SQL for Dates with no ClosePrice for all companies

2019-09-19 21:25发布

问题:

I have a fact table where I have ClosePrice for Company Tickers and TradingDates. I also have a dimCalendar table where all dates are there and a flag is maintained for Trading Holidays.

Somehow I need to have a new fact table or materialized view or something for reporting purposes where I need to have ClosePrice for every day including TradingHolidays.

ClosePrice for trading holidays should be previous trading day's close price for that CompanyTicker. Then I need to have another column for '5 day average Close Price'. For average calculation close price for trading days should only be included.

So, let's assume this is Current State.State1

And below is After joining with Calendar.

I guess 1st step is to Left Join Calendar Table. That gives me 0 Stock price for missing Days.

select a.date as tdate, a.datekey, b.ticker, coalesce(b.ClosePrice,0)
from dimdates a left join 
    factStockDividendCommodity b
    on a.DateKey = b.datekey --and b.ticker = 'BP'
where (a.Datekey between 20180101 and 20181231 )
order by a.Date

Not Sure how I can get the Ticker and then Previous Trading Day's close price.

回答1:

The key idea is to generate the rows using a cross join and then fill in the values. In your case, you probably want to take into account that stocks may not exist at all points in the past, so you only want this for the minimum observed date.

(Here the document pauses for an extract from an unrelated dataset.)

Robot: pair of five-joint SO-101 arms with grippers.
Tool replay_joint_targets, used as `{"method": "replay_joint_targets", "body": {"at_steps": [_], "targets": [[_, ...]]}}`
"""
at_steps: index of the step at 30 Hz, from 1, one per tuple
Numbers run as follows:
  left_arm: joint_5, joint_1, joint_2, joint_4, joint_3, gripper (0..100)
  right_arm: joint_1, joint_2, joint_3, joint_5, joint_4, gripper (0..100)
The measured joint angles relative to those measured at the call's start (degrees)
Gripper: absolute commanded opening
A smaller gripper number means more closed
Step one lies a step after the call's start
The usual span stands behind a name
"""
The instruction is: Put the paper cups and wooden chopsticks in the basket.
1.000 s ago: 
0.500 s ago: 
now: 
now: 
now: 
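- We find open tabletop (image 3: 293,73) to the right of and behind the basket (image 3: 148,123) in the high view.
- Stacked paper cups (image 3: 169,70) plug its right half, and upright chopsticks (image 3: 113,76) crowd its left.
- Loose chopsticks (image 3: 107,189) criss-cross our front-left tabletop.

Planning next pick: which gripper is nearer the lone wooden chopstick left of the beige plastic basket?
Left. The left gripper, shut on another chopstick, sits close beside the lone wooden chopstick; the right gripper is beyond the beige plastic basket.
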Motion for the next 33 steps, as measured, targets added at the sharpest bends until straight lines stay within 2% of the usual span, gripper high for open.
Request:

To fill in the date,you can use lag(ignore nulls) in standard SQL:

select d.date as tdate, d.datekey, t.ticker, 
       coalesce(fsdc.ClosePrice,
                lag(fsdc.ClosePrice ignore nulls) over (partition by t.ticker order by d.date) as ClosePrice
from dimdates d join
     (select ticker, min(datekey) as min_date
      from factStockDividendCommodity fsdc
      group by ticker
     ) t
     on d.datekey >= t.min_datekey left join
     factStockDividendCommodity fsdc
     on fsdc.ticker = t.ticker and
        fsdc.datekey = d.datekey
where d.Datekey between 20180101 and 20181231
order by d.Date;

Alas, many databases -- even those that support lag() -- do not support the ignore nulls option. The best approach then depends on the database. A correlated subquery is the most general method, but perhaps not the best from a performance perspective.

EDIT:

SQL Server does not support the IGNORE NULLS option. This is probably most easily handled using OUTER APPLY:

select d.date as tdate, d.datekey, t.ticker, 
       fsdc.ClosePrice as ClosePrice
from dimdates d join
     (select ticker, min(datekey) as min_date
      from factStockDividendCommodity fsdc
      group by ticker
     ) t
     on d.datekey >= t.min_datekey outer apply
     (select top (1) fsdc.*
      from factStockDividendCommodity fsdc
      where fsdc.ticker = t.ticker and
            fsdc.datekey <= d.datekey
      order by fsdc.datekey desc
     ) fsdc
where d.Datekey between 20180101 and 20181231
order by d.Date;

However, because there are probably never more than 3 or 4 days without values in a row, a series of lag()s might be more efficient:

select d.date as tdate, d.datekey, t.ticker, 
       coalesce(fsdc.ClosePrice,
                lag(fsdc.ClosePrice, 1) over (partition by t.ticker order by d.date),
                lag(fsdc.ClosePrice, 2) over (partition by t.ticker order by d.date),
                lag(fsdc.ClosePrice, 3) over (partition by t.ticker order by d.date)
               ) as ClosePrice
from dimdates d join
     (select ticker, min(datekey) as min_date
      from factStockDividendCommodity fsdc
      group by ticker
     ) t
     on d.datekey >= t.min_datekey left join
     factStockDividendCommodity fsdc
     on fsdc.ticker = t.ticker and
        fsdc.datekey = d.datekey
where d.Datekey between 20180101 and 20181231
order by d.Date;